== WORK REQUIRED ==
After locating the line that holds "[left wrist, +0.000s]", repeat it and each following line exactly until the material ends, skipping pictures.

· · · · ·

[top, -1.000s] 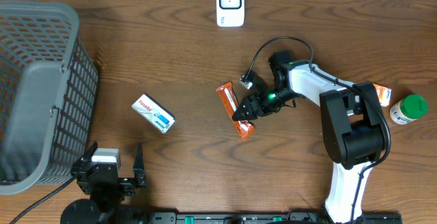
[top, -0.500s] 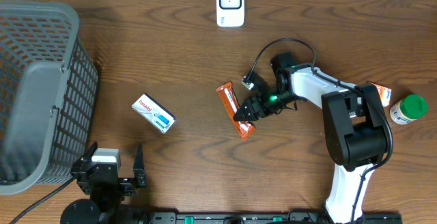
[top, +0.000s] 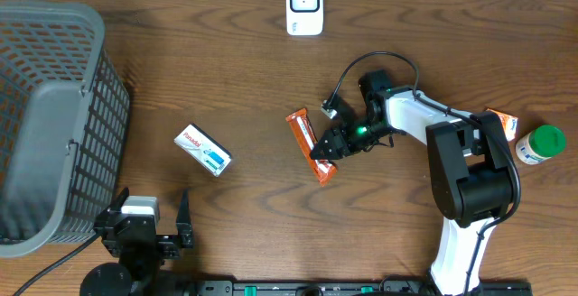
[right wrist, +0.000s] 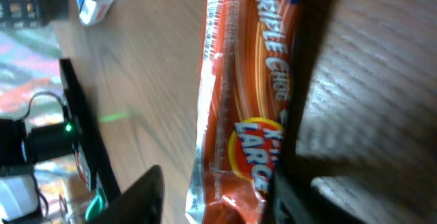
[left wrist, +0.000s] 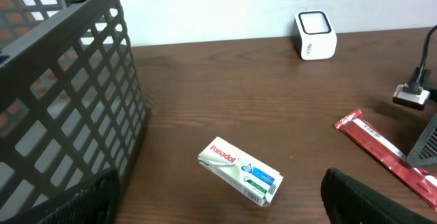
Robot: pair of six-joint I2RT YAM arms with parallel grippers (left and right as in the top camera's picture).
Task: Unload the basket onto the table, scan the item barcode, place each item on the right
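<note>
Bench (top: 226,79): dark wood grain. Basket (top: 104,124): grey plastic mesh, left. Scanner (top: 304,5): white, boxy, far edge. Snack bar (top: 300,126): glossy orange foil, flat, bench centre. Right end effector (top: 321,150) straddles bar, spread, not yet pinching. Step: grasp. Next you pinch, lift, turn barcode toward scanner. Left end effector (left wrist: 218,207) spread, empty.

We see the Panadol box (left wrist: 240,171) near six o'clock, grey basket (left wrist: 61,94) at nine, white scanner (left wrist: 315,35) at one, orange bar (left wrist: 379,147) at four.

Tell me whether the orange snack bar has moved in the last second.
No. The snack bar lies at the same spot and angle below the white scanner.
</note>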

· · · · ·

== PROBLEM SOLUTION ==
[left wrist, +0.000s] 
Robot: pair of six-joint I2RT YAM arms with parallel grippers (left and right as in the top camera's picture).
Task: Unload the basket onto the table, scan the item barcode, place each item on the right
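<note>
Bench (top: 226,79): dark wood grain. Basket (top: 104,124): grey plastic mesh, left. Scanner (top: 304,5): white, boxy, far edge. Snack bar (top: 300,126): glossy orange foil, flat, bench centre. Right end effector (top: 321,150) straddles bar, spread, not yet pinching. Step: grasp. Next you pinch, lift, turn barcode toward scanner. Left end effector (left wrist: 218,207) spread, empty.

We see the Panadol box (left wrist: 240,171) near six o'clock, grey basket (left wrist: 61,94) at nine, white scanner (left wrist: 315,35) at one, orange bar (left wrist: 379,147) at four.

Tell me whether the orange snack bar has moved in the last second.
No. The snack bar lies at the same spot and angle below the white scanner.
</note>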

This completes the answer to the exercise.